Hello!
How can I access the win10 OCR API using C# and the dot net framework? Where should I search?
Telegram: Nuno69a
E-Mail: nuno69a (at) gmail (dot) com
You are not logged in. Please login or register.
AudioGames.net Forum → Developers room → Windows10 OCR API accessing? - C#
Hello!
How can I access the win10 OCR API using C# and the dot net framework? Where should I search?

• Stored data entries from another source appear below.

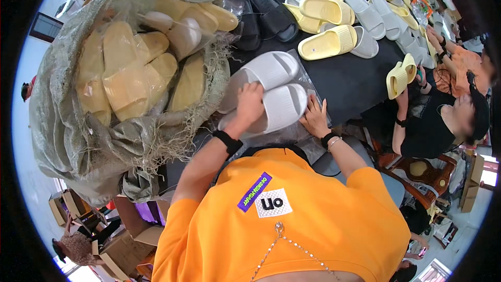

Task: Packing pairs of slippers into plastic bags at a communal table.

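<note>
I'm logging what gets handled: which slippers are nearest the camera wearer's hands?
The white pair at the left hand and right hand, beside the sack; all other slippers are in the sack or farther away.

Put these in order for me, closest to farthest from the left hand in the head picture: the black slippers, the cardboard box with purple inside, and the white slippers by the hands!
1. White slippers: right at the left hand.
2. Black slippers: ahead, at the table's far side.
3. Cardboard box with purple inside: farthest, down at the lower left.
</note>
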`<act>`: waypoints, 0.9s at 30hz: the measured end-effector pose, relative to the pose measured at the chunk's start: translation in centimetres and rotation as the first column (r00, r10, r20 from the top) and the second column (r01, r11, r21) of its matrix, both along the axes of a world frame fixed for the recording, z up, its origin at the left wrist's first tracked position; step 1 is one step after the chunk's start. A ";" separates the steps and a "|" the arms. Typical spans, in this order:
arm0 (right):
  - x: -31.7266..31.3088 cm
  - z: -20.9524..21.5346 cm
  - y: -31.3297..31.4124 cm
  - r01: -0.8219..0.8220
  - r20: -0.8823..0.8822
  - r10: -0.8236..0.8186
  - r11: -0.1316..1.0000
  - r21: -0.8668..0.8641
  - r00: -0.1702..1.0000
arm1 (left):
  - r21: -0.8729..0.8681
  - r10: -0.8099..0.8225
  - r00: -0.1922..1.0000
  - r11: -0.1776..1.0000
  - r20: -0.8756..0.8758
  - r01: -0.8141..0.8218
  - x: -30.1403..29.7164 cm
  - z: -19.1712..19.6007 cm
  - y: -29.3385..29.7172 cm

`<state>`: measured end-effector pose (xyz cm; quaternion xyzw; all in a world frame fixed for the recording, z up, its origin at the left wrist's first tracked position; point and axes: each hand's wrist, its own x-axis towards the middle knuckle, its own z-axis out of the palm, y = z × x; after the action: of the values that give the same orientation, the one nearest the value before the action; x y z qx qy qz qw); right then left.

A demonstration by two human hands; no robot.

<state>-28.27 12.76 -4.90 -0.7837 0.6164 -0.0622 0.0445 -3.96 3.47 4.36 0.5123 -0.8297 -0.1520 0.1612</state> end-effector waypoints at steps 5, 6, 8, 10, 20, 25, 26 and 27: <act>-0.1 0.3 -0.1 -0.026 0.084 0.029 0.999 -0.042 0.996 | 0.015 -0.076 0.997 0.997 -0.008 0.076 -0.5 -5.5 1.5; 0.0 0.2 -0.1 -0.012 0.058 0.014 0.999 -0.042 0.998 | 0.004 -0.095 0.995 0.995 -0.018 0.095 0.1 -5.5 1.3; 0.0 -0.1 0.2 0.010 0.024 -0.009 0.999 -0.036 1.000 | 0.007 -0.109 0.994 0.994 -0.003 0.109 0.9 -5.7 0.9; 0.0 0.2 -0.5 0.026 0.048 -0.024 0.998 -0.057 0.999 | -0.009 -0.085 0.996 0.996 0.023 0.085 1.8 -5.3 0.5; 0.4 4.1 -2.1 0.149 0.478 -0.341 0.907 0.393 0.810 | -0.106 -0.060 0.994 0.993 -0.089 0.051 3.4 -3.0 1.1; 2.0 8.7 -3.8 0.079 0.776 -0.297 0.949 0.306 0.557 | -0.180 -0.151 0.986 0.974 -0.072 0.136 1.6 -0.7 2.1; 2.2 8.9 -4.1 0.057 0.792 -0.293 0.948 0.312 0.536 | -0.190 -0.151 0.987 0.972 -0.056 0.137 1.3 -0.3 2.2; 2.4 9.3 -4.3 0.032 0.807 -0.288 0.948 0.317 0.516 | -0.200 -0.148 0.988 0.970 -0.041 0.137 1.1 0.0 2.2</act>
<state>-25.88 8.45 4.36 -0.5811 0.5899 -0.3549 0.4340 -2.83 5.62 4.33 0.4284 -0.8705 -0.0946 0.2229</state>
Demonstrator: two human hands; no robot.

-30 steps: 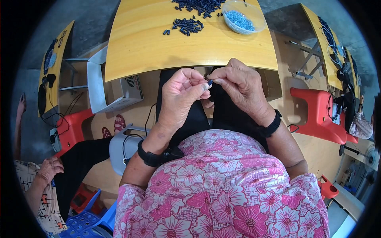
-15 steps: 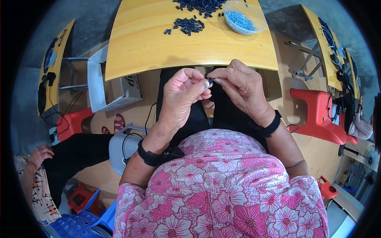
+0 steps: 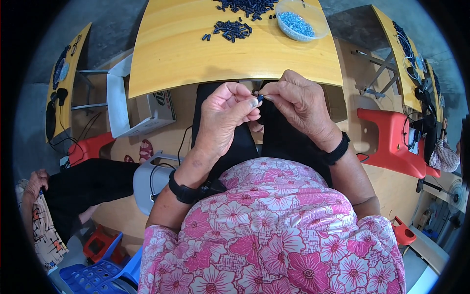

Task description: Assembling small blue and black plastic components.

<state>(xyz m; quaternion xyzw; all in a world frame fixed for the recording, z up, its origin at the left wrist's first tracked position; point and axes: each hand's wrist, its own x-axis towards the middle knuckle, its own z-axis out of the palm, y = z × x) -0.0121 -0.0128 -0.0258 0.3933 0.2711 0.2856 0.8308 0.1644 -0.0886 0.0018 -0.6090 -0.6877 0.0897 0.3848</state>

have a look at the windows.media.ocr namespace. This implements UWP OCR functionality, similar to that seen in NVDA. As a result, it only works on win10, but we're talking the best your gonna get natively. The results of this thing are twenty times better than that of tesseract and other engines, at least in my experience. Are you OK with OCR functionality being accessible to only a subset of users?
Here's a sample from microsoft
https://github.com/Microsoft/Windows-un … amples/OCR
Yes, I'm OK with that. That's what I wanted to use. But the thing that disturbs me is that I really have to use UWP? Can't I use Winforms?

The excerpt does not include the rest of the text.